WHAT THE TASK ASKS: Copy word for word, please, the lines of the entries below running from the one containing "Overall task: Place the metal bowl" to the one containing "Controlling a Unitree", both ends included.

[Excerpts from a dataset]
• • •

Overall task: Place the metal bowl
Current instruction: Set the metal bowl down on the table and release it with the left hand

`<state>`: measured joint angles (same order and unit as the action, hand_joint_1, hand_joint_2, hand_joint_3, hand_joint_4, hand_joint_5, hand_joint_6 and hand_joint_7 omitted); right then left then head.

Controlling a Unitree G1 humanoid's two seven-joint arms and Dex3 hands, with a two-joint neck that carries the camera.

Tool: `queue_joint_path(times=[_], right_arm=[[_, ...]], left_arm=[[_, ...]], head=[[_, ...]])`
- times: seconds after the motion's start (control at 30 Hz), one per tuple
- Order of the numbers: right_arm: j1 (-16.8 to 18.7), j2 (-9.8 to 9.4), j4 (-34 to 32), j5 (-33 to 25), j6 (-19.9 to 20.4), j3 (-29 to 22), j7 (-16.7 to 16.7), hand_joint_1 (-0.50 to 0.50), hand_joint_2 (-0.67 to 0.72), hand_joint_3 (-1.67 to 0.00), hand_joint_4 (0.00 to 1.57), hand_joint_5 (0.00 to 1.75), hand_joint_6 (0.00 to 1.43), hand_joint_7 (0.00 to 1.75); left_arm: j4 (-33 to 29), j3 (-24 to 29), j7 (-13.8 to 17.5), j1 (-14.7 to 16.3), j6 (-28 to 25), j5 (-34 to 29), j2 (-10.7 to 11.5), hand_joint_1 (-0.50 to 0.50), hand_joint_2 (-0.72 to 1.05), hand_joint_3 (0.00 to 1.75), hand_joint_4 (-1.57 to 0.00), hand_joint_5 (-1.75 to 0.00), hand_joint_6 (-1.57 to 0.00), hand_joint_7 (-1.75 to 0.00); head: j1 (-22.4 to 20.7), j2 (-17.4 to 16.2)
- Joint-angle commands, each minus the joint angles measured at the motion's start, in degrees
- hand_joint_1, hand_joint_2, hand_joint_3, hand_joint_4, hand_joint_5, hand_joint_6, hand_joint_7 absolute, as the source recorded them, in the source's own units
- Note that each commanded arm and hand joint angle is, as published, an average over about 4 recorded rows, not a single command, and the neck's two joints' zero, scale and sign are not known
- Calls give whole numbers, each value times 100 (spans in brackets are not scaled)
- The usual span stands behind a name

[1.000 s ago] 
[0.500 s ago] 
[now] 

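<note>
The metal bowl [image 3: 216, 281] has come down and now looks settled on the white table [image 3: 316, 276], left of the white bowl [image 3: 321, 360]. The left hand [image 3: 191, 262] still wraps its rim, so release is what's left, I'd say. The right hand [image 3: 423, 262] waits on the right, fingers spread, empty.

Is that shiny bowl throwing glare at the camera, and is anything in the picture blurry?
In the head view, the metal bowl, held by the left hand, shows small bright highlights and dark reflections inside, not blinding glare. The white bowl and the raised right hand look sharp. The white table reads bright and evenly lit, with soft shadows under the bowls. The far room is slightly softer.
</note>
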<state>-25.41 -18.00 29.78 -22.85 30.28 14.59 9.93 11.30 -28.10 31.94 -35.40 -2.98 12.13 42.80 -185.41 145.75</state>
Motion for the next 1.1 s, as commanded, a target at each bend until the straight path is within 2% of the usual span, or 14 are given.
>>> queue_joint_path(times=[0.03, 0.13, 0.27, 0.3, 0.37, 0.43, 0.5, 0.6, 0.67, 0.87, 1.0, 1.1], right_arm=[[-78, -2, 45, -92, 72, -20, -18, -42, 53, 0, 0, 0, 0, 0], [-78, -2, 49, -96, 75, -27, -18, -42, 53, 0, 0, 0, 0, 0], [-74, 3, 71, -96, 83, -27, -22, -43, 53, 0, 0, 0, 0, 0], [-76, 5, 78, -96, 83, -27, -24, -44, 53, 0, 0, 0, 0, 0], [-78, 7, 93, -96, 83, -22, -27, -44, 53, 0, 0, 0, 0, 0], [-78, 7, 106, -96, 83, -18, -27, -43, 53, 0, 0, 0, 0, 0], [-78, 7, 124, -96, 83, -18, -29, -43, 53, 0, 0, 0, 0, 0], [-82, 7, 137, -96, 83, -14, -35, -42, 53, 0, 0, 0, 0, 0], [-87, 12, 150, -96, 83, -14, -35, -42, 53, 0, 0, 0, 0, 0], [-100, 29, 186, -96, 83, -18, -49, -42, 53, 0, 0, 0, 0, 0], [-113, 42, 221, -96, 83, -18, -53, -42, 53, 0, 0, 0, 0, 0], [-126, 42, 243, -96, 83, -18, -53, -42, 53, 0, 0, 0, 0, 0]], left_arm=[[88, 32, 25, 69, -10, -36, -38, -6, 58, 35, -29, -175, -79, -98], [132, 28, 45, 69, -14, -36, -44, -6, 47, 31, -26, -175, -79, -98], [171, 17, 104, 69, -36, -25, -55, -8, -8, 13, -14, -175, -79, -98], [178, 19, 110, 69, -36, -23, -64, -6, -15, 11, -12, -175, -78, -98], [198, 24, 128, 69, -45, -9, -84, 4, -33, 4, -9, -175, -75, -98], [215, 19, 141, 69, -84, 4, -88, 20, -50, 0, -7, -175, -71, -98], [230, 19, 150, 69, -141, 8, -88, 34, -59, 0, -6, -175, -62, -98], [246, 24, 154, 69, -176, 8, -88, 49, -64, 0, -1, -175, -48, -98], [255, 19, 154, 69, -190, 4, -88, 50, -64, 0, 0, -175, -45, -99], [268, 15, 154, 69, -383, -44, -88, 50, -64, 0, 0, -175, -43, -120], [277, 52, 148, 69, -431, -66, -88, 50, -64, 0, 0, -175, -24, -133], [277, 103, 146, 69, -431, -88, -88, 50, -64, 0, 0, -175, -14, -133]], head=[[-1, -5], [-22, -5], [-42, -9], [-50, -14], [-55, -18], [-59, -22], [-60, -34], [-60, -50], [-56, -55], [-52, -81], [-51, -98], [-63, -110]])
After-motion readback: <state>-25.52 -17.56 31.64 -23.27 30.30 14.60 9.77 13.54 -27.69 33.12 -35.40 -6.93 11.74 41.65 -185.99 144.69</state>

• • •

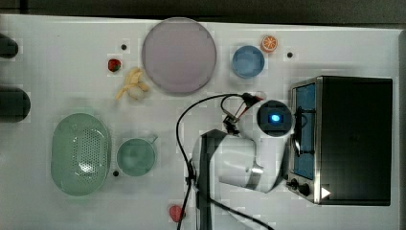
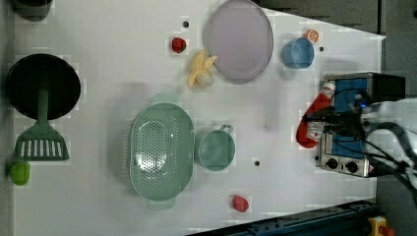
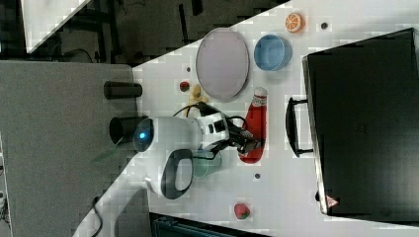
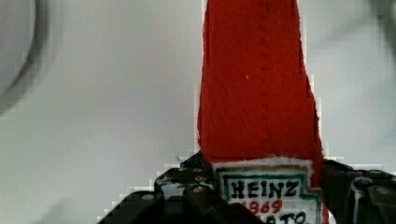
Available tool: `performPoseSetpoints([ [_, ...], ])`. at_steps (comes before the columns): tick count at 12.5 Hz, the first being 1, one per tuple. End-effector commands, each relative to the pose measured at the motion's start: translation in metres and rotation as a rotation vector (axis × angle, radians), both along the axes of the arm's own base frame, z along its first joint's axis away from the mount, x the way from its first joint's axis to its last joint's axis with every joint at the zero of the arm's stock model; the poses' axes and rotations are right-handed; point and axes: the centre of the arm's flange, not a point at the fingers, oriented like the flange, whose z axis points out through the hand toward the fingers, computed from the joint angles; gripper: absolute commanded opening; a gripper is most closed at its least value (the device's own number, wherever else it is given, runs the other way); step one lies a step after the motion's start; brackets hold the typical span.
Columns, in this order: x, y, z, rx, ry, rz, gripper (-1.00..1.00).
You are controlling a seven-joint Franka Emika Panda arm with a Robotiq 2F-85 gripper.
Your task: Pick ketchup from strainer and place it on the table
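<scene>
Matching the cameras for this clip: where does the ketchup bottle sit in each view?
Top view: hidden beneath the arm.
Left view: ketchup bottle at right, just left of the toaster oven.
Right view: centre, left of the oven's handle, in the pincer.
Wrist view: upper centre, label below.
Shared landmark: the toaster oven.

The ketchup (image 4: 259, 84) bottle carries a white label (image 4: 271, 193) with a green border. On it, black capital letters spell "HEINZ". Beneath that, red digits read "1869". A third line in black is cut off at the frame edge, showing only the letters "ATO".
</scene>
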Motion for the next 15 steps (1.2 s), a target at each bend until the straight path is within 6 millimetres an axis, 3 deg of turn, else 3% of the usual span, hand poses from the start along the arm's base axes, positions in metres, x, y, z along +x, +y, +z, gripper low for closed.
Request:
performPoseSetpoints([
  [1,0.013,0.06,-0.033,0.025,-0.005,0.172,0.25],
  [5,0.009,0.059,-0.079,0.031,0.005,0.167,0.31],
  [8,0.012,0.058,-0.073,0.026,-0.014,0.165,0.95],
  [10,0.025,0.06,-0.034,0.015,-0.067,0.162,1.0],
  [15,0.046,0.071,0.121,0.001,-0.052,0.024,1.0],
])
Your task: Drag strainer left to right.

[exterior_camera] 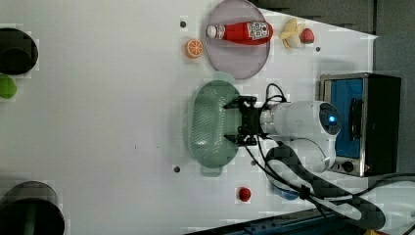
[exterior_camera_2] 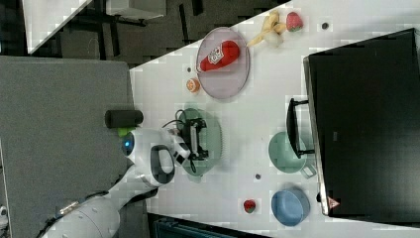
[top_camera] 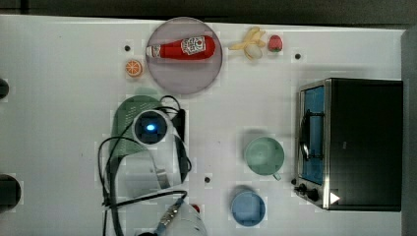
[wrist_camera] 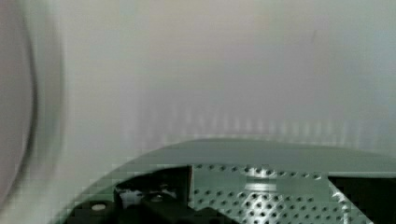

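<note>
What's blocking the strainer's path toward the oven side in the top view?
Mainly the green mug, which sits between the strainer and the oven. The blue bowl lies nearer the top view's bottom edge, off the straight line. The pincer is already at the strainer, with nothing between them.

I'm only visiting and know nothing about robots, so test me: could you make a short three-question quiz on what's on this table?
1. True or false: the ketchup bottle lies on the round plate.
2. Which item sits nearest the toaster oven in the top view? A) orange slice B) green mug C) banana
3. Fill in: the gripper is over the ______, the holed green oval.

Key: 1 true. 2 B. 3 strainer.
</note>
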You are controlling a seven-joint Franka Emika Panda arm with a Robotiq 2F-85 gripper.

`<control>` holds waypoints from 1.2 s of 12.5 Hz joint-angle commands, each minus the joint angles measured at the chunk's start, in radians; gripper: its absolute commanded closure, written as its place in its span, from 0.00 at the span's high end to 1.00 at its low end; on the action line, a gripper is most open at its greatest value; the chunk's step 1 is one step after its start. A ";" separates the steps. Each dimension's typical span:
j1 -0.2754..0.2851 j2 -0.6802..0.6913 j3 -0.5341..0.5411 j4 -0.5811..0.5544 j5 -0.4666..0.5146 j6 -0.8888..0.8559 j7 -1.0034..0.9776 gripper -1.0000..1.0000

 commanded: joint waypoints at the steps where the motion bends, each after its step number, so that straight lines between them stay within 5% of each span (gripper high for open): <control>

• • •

COMPLETED TASK:
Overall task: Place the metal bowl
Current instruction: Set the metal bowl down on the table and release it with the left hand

`<state>`: measured joint angles (same order and unit as the action, hand_joint_1, hand_joint_2, hand_joint_3, hand_joint_4, hand_joint_5, hand_joint_6 and hand_joint_7 omitted); right then left then head.

Controlling a Unitree G1 humanoid's two seven-joint arms and Dex3 hands, with a two-joint neck that carries the camera.

What was produced is the complete output.